* **Task details**
In the material below, find each line with the word "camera" and list it.

* **The data**
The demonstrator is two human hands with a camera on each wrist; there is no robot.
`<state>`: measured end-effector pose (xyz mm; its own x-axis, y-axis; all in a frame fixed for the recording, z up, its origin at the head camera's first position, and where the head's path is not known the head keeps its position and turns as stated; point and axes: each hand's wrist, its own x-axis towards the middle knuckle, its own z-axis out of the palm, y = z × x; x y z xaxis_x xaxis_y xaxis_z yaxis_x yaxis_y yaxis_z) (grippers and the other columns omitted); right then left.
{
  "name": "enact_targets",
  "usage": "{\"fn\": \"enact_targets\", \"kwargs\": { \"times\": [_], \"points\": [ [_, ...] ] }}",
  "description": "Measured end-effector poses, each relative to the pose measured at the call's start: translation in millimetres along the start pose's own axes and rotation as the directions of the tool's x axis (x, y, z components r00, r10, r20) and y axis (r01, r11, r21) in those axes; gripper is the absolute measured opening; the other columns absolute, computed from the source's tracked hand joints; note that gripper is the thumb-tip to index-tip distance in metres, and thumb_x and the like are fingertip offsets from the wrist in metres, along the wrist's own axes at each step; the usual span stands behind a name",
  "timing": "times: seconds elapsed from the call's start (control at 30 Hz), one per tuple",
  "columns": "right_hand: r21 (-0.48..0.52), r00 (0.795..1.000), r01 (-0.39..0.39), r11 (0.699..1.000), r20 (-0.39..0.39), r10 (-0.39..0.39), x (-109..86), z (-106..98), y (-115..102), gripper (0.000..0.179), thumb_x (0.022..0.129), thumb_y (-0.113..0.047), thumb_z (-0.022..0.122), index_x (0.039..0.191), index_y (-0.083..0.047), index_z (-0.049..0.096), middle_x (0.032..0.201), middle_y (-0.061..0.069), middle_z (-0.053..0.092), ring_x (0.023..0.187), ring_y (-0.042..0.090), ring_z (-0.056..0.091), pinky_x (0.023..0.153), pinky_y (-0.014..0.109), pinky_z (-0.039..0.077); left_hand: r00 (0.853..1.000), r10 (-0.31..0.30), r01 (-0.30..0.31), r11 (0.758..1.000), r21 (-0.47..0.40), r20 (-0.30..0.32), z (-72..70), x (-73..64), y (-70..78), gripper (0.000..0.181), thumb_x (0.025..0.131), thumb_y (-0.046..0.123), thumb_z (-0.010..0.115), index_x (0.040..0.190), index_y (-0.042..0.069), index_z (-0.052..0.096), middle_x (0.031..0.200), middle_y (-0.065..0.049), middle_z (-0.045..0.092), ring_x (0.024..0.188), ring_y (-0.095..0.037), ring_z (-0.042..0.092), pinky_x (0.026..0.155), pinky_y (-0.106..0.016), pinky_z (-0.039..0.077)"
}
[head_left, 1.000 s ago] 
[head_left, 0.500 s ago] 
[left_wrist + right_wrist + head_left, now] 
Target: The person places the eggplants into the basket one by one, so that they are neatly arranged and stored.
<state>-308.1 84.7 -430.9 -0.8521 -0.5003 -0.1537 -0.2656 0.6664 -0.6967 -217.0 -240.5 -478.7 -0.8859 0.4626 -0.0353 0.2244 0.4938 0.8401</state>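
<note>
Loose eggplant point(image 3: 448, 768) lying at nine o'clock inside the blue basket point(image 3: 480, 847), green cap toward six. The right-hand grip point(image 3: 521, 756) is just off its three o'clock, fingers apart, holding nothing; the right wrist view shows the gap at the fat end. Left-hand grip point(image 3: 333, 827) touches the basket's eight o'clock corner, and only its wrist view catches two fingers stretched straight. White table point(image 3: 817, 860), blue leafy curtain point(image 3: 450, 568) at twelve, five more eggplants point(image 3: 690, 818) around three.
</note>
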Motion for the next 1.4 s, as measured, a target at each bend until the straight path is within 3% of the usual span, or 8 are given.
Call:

* **Response box**
The demonstrator is two human hands with a camera on each wrist; there is no robot.
`<state>`: measured end-effector pose (xyz mm; its own x-axis, y-axis; all in a frame fixed for the recording, z up, its origin at the head camera's first position, and where the head's path is not known the head keeps its position and turns as stated; point and axes: each hand's wrist, its own x-axis towards the middle knuckle, its own z-axis out of the palm, y = z × x; x y z xaxis_x xaxis_y xaxis_z yaxis_x yaxis_y yaxis_z) (grippers and the other columns omitted); right then left.

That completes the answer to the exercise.